Write Python Webcrawler! Toil & Talk w/Audience

As a professional programmer, I'm exploring the world of webcrawling with Python. I'll discuss how to avoid recursion and use iteration, as well as key-value data-stores, Python context managers, user agents, and the DRY principle. I'll also compare Python to other languages like RUST, and discuss the challenges of being a programmer in the digital age. Join me as I explore the world of programming and share my secret weapons as a tech Samurai!

Explore Programming with a Tech Samurai: Writing a Python Webcrawler & Comparing Languages

By Michael Levin

Thursday, May 26, 2022

The time has come the walrus said to write a web crawler… AGAIN! This is one of my all-time best livecasts. It’s a 3-hour gift of awesome that you should watch from beginning to end if you’re in the field of SEO or anything else where data is important. Of course you can ignore me and remain dependent on vendor products.

Okay, so it’s time to code a webcrawler. This is not my first time. I know precisely what pitfalls I wish to avoid, namely recursion.

Avoid Recursion… The Infinite Pitfall

Recursion is tempting. It’s awesome. It’s not nice to the memory of your computer nor to knowing what’s going on.
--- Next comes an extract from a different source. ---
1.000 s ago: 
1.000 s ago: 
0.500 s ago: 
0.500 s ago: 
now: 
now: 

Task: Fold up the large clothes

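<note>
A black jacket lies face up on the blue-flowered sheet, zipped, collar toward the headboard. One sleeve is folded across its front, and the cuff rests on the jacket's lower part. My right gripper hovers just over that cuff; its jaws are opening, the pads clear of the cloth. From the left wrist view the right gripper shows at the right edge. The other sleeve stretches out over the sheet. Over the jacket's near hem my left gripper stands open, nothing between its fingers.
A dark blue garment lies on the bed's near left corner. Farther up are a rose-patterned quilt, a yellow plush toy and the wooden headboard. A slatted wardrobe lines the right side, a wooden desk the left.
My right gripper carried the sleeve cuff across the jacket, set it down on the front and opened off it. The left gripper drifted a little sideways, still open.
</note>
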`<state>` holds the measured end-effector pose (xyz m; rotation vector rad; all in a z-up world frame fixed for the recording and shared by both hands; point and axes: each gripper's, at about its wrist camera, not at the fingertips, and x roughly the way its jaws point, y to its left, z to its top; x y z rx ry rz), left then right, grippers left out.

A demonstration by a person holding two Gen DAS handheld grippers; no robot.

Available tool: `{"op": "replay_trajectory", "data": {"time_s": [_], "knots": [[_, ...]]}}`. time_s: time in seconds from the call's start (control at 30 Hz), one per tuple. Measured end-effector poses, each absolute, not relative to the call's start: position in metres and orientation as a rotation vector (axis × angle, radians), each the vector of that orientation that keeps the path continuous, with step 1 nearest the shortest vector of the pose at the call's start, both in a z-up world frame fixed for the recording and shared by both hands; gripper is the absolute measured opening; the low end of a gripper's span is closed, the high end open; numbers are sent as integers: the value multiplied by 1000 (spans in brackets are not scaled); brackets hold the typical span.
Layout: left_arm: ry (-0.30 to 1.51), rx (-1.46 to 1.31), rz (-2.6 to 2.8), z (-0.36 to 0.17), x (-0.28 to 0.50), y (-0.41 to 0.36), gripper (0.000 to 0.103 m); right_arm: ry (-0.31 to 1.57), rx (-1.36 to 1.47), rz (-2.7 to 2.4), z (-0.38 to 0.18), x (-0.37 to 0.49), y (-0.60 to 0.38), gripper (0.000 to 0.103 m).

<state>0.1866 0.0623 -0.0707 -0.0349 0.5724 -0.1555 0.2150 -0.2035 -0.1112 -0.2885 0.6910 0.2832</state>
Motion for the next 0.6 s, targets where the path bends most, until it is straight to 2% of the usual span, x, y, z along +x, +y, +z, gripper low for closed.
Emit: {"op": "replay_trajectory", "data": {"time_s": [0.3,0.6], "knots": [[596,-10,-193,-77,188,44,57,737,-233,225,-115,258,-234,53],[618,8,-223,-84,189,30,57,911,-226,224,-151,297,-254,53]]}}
So what is recursion for the uninitiated? The alluring way to write a crawler is this where you call a function from itself like this:

def foo(bar):
    foo(bar)

foo('value')

This solves some of the challenges of writing a crawler, but creates others. So it seems like a good idea at first, but simple iteration is better:

for x in range(1000)
    foo(bar)

Onto Coding The Crawler

This session follows onto yesterday’s video of Python dictionary high performance persistence, thanks to Sqlite3 built into Python, but generally inaccessible for FAST key/value-pair (NoSQL) interface. It’s usually row & column, which slows you down mentally. Key/value data-capture lets you work fast and furious. It is in my opinion that the use of a key-value data-store is the first step in any project involving fetching data because no matter what you fetch, there’s details of the request that become the key, and the fetched data that becomes the value. Fetch, store, fetch, store, fetch, store. You can always transform the data later.

It’s 3:30 AM

To toil or not to toil? That is the question. Sleep is good, but once you’ve got enough, uninterrupted focus-time that is “out-of-time” for getting into the zone or the flow is good too. One must balance the two.

1, 2, 3… 1? Notebook!

To have a “real” database in the picture is usually a tech liability. It’s not with Sqlite.
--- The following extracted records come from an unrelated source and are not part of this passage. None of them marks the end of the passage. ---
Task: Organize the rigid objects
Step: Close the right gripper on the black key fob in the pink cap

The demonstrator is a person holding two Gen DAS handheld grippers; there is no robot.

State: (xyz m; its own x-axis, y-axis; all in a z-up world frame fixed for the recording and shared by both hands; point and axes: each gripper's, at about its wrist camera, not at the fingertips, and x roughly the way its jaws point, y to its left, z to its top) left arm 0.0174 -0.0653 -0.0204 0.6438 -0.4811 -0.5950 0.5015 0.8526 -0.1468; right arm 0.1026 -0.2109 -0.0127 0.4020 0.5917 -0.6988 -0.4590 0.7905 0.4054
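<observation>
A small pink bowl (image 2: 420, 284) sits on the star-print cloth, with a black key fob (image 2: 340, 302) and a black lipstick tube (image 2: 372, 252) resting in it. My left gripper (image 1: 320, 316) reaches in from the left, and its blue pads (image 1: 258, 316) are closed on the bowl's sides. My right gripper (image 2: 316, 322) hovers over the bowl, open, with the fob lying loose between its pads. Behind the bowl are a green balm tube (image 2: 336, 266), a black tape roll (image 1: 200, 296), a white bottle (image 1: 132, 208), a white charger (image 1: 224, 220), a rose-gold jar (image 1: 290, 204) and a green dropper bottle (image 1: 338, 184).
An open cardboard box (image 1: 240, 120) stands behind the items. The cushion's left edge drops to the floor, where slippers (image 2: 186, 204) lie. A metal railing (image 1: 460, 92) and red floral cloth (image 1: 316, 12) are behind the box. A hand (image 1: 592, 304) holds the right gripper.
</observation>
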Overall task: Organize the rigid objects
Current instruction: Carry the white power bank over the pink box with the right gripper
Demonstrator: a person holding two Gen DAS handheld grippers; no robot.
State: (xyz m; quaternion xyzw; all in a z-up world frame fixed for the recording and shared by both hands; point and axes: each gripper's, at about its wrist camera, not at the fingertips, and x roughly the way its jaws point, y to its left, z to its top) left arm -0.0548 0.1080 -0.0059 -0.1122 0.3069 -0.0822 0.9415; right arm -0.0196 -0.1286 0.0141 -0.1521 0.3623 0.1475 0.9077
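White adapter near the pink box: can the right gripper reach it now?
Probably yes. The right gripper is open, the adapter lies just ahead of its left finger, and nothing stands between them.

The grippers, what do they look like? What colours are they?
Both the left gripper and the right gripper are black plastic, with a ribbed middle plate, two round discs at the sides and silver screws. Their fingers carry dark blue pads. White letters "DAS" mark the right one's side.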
A Reminder, It’s About SEO & Keywords

We have to get a handle on the “issues” going on in a website.

Is it targeting keywords?
- Title tag
- Keywords in URL
- Headline-like element
Is it a spider-trap (wasting resources)
- Surfable calendars with no end
- Infinite pagination

Crawl Strategy

Pull the whole site down quickly into Sqlite3.

While we COULD do asyncronous concurrent web crawling for some real fast site slurping, we’re going to do sequential page-fetching for simplicity’s sake and to make a point about starting small on the crawl. Don’t go for a million pages initially, especially when getting started learning Python & crawlers. Time enough for x10 complexity later.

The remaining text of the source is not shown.